:: WHAT YOU NEED TO DO ::
Return exactly the lines of the records below, starting at the line that contains "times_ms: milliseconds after" and ending at the line that contains "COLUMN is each", with both of those lines kept.

:: RECORDS SHOWN ::
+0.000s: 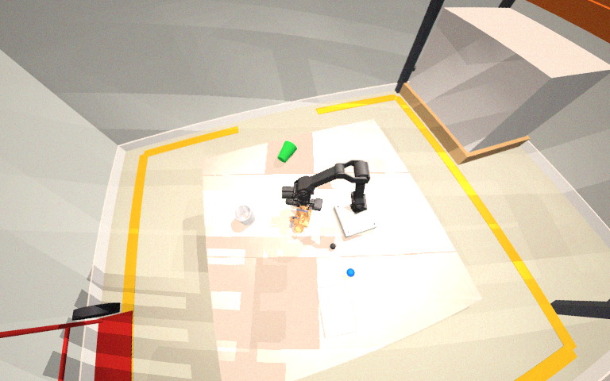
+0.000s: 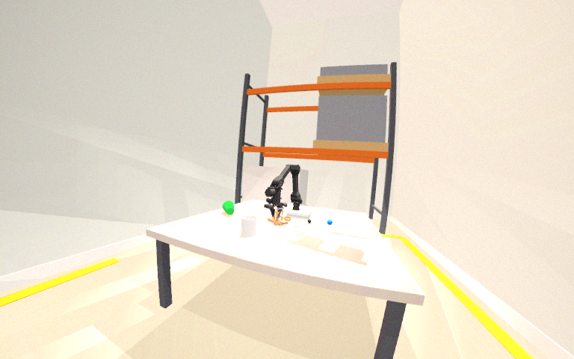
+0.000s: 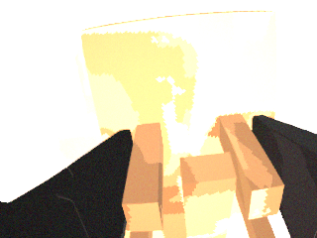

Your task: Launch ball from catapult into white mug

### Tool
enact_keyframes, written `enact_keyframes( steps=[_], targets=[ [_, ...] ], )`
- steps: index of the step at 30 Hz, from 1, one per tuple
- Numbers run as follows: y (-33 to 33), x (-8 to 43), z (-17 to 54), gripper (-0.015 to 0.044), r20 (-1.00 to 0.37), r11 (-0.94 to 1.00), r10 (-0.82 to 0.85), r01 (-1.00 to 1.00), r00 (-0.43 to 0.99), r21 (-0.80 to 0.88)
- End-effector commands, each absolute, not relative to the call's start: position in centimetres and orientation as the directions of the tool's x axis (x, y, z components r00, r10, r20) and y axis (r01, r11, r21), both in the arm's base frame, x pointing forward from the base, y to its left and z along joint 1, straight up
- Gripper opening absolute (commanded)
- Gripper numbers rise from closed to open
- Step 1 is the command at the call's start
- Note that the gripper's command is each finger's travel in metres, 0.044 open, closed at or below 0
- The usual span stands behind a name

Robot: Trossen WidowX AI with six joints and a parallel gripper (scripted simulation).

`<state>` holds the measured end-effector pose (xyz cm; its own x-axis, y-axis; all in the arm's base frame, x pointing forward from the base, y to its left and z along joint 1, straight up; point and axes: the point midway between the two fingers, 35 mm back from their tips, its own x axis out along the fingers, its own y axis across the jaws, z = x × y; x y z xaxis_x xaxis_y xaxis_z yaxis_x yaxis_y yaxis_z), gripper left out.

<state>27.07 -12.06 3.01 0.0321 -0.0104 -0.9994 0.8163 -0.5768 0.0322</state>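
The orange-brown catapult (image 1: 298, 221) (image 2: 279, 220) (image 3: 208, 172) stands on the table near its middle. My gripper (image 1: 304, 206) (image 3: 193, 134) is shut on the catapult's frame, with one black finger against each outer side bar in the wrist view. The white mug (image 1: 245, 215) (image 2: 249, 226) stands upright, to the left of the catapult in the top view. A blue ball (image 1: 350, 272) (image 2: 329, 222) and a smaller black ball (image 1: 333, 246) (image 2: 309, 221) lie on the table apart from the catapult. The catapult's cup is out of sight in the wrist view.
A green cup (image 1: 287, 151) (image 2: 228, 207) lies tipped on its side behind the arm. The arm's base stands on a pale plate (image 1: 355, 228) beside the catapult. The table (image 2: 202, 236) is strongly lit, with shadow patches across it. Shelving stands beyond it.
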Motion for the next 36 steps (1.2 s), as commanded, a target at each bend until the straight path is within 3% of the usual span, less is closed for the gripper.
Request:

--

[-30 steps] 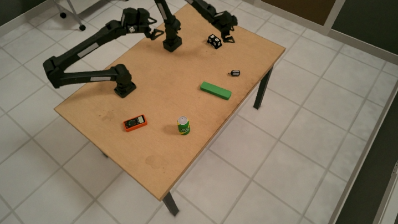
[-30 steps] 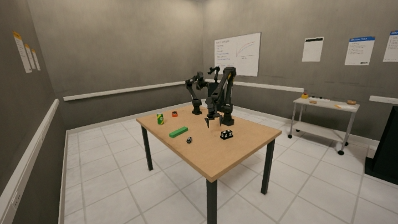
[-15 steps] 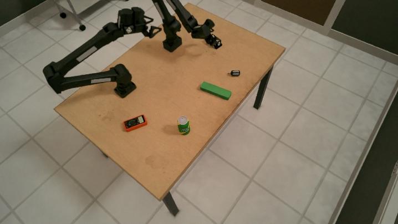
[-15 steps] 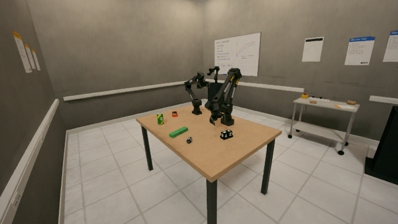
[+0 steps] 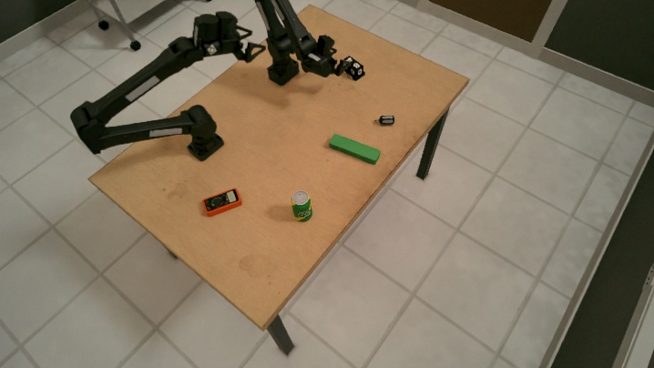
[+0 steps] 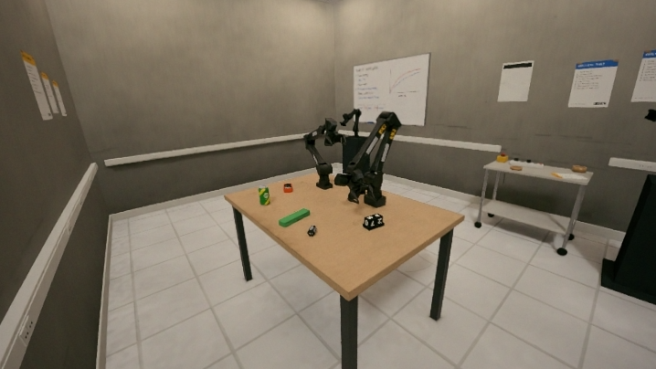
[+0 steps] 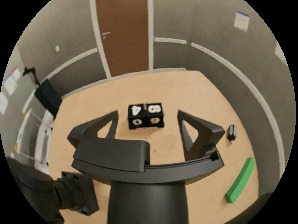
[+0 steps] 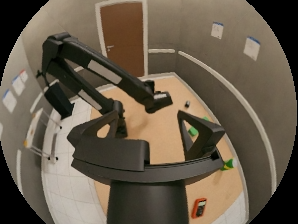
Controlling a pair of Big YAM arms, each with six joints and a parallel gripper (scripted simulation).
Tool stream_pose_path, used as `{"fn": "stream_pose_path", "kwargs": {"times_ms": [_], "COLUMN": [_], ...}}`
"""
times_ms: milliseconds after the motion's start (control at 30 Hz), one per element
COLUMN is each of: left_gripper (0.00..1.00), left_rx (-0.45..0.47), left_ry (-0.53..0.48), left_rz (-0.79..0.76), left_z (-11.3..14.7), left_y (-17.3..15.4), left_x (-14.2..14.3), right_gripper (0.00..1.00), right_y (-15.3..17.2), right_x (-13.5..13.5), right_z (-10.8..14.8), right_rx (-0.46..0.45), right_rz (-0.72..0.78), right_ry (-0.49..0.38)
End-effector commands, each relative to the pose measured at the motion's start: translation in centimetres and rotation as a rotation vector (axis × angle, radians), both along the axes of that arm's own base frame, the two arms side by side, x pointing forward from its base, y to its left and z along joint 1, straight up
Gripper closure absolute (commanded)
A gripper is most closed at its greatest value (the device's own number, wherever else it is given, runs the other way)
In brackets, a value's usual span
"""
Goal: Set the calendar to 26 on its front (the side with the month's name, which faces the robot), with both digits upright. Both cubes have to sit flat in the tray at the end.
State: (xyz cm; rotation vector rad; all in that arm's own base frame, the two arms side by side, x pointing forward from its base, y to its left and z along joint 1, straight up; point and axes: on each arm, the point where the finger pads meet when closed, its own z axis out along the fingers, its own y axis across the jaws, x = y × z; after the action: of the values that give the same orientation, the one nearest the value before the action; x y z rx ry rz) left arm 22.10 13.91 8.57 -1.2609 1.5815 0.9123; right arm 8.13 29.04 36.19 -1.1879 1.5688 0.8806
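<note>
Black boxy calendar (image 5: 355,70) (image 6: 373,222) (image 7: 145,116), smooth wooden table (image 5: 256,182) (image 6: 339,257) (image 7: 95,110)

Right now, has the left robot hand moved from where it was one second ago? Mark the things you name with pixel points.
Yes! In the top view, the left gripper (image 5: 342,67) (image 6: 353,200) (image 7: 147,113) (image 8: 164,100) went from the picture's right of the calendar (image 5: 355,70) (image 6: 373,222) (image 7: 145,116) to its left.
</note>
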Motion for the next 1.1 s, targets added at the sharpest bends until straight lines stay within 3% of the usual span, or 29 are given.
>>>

:: SOLUTION FOR THIS PROBLEM ::
times_ms: milliseconds after the motion's start (control at 30 Hz), one per element
COLUMN is each of: left_gripper (0.00..1.00), left_rx (-0.45..0.47), left_ry (-0.53..0.48), left_rz (-0.79..0.76), left_z (-11.3..14.7), left_y (-17.3..15.4), left_x (-14.2..14.3), right_gripper (0.00..1.00), right_y (-15.3..17.2), right_x (-13.5..13.5), right_z (-10.8..14.8), right_rx (-0.46..0.45), right_rz (-0.72..0.78), right_ry (-0.49..0.38)

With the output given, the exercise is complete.